# Horizon yacht charters



## serenade 2 (May 17, 2002)

Anyone have experience with this company. It has been recommended by a broker for a BVI bareboat


----------



## MGFraser (Feb 23, 2001)

My wife and I chartered with Horizon out of Grenada last year (July/2003) and had a good experience. We chartered a Catalina 380 which was a fine boat except for the refrigeration.


----------



## rickmerrill (Aug 19, 2004)

We went with Horizon on our first bareboat charter. They were reccomended by a broker as well. I had a very favorable impression of their operation and think you would be very pleased on all accounts. We had a few minor problems but they are to be expected. I am reasonably easily pleases and Horizon certainly fits the bill. I booked with a different outfit last year and again this year but this was purely because of price and greater variety of boats. All things being equal I would certainly not hesitate to go with them again.


----------



## TSOJOURNER (Dec 16, 1999)

My 1st liveaboard and my 1st sailing trip was on a Beneteau 432 named Divi Divi II from Horizon.
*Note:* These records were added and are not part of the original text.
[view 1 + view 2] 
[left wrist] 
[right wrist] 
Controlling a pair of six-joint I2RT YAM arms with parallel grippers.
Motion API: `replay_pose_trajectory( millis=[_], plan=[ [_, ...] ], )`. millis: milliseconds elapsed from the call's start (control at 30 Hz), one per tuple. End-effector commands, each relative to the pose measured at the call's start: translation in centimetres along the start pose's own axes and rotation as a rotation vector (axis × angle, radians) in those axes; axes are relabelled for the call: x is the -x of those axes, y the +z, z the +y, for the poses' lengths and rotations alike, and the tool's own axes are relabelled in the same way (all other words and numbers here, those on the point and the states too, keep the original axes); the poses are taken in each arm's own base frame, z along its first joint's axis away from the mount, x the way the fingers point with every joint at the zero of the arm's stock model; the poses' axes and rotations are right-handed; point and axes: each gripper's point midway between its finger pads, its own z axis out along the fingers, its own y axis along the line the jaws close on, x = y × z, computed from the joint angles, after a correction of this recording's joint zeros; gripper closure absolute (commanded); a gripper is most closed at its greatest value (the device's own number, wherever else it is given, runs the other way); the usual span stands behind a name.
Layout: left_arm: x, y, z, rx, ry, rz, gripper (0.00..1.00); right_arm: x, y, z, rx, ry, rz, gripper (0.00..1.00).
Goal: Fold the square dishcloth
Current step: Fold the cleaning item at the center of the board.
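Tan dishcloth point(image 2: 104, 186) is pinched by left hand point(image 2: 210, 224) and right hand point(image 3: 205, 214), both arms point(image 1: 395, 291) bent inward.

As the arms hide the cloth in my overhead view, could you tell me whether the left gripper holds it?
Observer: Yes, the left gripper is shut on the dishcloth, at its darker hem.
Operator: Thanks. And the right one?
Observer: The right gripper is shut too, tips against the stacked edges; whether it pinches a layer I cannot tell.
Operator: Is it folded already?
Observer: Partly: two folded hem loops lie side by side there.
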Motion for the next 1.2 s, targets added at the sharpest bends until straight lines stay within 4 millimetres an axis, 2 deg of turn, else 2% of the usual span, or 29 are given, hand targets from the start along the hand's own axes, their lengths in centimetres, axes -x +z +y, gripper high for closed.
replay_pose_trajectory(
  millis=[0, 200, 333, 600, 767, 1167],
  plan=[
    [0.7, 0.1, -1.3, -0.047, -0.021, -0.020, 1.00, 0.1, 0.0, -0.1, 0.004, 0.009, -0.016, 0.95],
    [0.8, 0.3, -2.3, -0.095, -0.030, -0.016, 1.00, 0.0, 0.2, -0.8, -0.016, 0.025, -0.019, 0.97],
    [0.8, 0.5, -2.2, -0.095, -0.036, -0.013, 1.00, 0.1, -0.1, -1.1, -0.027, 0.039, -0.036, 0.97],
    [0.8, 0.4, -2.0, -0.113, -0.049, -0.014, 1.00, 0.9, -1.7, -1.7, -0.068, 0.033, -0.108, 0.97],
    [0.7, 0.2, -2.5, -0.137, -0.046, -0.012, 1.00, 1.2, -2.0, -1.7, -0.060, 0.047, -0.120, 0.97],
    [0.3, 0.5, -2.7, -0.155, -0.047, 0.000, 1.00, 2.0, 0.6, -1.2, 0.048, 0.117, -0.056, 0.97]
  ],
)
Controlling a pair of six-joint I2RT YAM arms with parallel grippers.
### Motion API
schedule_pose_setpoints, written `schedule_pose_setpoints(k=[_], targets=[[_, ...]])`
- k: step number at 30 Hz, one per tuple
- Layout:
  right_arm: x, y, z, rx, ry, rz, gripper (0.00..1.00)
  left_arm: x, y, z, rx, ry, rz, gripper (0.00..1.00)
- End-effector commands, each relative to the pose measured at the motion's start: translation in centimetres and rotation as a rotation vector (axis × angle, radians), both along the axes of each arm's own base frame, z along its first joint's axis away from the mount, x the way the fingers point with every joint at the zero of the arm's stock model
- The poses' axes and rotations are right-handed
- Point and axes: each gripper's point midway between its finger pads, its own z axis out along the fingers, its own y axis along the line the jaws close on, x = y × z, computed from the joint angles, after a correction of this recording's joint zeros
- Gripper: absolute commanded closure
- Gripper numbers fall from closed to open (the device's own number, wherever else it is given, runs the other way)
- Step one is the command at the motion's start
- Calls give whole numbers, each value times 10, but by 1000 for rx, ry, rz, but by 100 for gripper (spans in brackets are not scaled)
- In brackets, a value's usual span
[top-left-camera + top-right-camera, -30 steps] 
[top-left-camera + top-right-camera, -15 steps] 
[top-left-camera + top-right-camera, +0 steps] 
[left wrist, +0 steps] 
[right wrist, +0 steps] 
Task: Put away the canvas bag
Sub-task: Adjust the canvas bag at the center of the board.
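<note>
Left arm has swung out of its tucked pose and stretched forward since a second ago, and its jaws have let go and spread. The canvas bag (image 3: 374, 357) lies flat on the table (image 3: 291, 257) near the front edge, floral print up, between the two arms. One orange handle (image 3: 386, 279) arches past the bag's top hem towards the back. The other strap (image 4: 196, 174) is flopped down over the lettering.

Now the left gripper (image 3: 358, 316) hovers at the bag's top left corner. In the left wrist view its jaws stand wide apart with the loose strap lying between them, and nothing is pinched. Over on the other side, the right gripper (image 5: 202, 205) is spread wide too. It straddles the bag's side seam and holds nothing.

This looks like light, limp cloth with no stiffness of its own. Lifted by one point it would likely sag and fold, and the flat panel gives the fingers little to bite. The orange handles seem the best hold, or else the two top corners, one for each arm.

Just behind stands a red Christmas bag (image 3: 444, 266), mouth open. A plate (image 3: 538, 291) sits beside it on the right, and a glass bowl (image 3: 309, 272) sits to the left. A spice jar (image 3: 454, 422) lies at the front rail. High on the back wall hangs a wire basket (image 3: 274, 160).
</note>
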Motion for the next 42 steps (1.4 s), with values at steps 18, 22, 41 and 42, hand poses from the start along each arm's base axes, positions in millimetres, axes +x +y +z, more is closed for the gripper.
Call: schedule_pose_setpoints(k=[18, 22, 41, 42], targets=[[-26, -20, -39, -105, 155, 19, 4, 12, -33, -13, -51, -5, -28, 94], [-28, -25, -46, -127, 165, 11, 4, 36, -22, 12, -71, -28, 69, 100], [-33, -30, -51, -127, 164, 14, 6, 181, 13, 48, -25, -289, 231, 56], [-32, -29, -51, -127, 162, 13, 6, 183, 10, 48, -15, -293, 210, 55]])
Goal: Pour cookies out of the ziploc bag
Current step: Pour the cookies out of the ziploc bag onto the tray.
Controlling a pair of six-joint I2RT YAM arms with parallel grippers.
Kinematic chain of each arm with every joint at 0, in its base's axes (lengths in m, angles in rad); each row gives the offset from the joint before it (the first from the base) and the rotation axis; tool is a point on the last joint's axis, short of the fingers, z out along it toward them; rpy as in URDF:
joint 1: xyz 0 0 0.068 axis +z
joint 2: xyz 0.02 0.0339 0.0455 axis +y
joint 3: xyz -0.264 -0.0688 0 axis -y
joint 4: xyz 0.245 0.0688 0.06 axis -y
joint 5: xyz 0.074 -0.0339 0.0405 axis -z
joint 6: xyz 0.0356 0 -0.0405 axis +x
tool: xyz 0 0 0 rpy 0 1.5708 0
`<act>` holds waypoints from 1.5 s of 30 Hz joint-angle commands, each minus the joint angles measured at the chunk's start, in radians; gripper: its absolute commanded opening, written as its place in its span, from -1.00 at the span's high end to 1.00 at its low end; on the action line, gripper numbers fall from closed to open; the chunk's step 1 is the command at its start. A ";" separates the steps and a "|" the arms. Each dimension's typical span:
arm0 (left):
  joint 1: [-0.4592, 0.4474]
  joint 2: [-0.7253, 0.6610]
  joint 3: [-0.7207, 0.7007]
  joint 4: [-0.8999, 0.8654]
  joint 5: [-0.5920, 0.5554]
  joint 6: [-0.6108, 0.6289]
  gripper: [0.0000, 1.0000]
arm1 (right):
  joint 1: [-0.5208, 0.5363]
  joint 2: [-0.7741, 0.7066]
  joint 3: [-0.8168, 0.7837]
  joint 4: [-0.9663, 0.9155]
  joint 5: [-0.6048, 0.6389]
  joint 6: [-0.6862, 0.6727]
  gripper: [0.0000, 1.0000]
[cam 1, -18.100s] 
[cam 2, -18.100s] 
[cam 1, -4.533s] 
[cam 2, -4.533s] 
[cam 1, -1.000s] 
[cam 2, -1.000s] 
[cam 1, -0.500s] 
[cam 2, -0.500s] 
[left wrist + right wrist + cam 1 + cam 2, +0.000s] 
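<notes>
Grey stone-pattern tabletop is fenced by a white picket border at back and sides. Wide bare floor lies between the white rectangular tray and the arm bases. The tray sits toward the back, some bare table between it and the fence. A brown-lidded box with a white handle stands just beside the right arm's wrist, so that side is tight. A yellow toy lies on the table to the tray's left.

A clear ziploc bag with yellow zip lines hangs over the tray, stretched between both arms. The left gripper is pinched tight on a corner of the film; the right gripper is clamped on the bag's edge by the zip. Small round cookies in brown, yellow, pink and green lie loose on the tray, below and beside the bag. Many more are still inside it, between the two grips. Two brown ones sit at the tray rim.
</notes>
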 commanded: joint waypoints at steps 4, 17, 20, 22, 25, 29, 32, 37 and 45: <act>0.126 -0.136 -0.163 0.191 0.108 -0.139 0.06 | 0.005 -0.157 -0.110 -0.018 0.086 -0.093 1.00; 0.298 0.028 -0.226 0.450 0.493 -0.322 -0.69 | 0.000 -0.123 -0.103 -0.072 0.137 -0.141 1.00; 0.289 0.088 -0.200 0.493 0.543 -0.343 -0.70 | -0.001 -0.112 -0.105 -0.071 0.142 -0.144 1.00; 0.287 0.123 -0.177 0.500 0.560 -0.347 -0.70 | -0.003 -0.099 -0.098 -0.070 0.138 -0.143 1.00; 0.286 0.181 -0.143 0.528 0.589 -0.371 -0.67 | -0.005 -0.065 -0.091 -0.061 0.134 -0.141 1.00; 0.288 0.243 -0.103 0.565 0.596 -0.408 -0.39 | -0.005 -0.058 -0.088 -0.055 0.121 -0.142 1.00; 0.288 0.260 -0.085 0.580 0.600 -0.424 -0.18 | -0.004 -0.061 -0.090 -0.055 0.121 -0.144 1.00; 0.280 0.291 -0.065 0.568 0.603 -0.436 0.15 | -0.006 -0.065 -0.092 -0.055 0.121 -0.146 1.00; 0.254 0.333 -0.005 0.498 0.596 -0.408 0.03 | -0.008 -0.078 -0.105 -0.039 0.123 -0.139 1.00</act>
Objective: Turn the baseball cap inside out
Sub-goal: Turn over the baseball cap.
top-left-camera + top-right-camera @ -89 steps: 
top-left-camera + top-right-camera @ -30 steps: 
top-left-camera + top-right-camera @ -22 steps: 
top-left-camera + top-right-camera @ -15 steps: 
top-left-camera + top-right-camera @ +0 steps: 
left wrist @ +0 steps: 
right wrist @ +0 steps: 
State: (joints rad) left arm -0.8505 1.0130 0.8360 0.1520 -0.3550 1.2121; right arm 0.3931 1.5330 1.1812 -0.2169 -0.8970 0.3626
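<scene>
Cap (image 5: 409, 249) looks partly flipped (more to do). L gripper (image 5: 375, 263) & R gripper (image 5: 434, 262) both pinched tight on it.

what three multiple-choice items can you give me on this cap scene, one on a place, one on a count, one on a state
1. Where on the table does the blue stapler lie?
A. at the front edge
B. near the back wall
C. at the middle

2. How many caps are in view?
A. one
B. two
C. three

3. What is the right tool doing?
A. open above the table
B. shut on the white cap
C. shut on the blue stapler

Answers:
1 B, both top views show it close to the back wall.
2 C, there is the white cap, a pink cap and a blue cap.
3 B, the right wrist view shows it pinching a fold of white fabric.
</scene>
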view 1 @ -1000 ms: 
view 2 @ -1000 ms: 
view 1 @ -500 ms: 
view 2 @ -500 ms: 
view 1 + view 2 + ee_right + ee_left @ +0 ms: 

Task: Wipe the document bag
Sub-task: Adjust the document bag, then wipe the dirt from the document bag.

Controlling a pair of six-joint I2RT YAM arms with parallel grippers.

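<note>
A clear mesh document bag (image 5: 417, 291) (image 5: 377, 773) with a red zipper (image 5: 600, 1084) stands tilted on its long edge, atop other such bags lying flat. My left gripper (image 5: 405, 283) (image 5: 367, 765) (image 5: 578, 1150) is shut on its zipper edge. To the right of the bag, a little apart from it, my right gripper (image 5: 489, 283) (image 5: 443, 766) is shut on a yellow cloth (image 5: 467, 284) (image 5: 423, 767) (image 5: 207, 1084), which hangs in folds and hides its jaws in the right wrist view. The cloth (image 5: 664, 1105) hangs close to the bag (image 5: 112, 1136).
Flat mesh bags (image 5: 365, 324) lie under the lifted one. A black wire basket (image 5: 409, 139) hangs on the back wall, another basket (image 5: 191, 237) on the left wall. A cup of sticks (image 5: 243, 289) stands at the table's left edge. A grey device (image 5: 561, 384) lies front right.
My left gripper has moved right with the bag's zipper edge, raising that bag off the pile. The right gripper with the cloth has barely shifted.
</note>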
Every thing was fine includeing the provisioning, included a bottle of Beefeaters Gin.

Ed


----------



## joeybkcmo (Feb 28, 2006)

Scott, get ready for it, your hands will be slapped for bringing a 4 year old thread back to life


----------



## neilmcd (Aug 15, 2007)

*Horizon*

This time last year was completing a week on a Bavaria 46 from Horizon out of BVI. Boat was immaculate and their staff were relaxed but professional. The chart briefing was well done and they seem relaxed about customers taking boats to Anegada - "Call us first for a weather check" was their main comment. We decided it was too far to go with only a week to circumnavigate Tortola.

Their base at Nanny Cay is a pleasant facility located away from the bustle of the capital city about 40 mins drive from the airport. Although there is no major supermarket there, they do have a modest food store, hardware, hotel, restaurant and bar. We used all of these facilities. They will get our business again if/when we decide to go back to BVI.

A wonderful vacation (first time BVI) but now many other places to visit in the world and a slightly smaller sail boat at home in Vancouver to enjoy our local cruising. If this is your first time too, you should know that they actually have wind down there! Typically steady mid to high teens (knots). Lotsa fun.


----------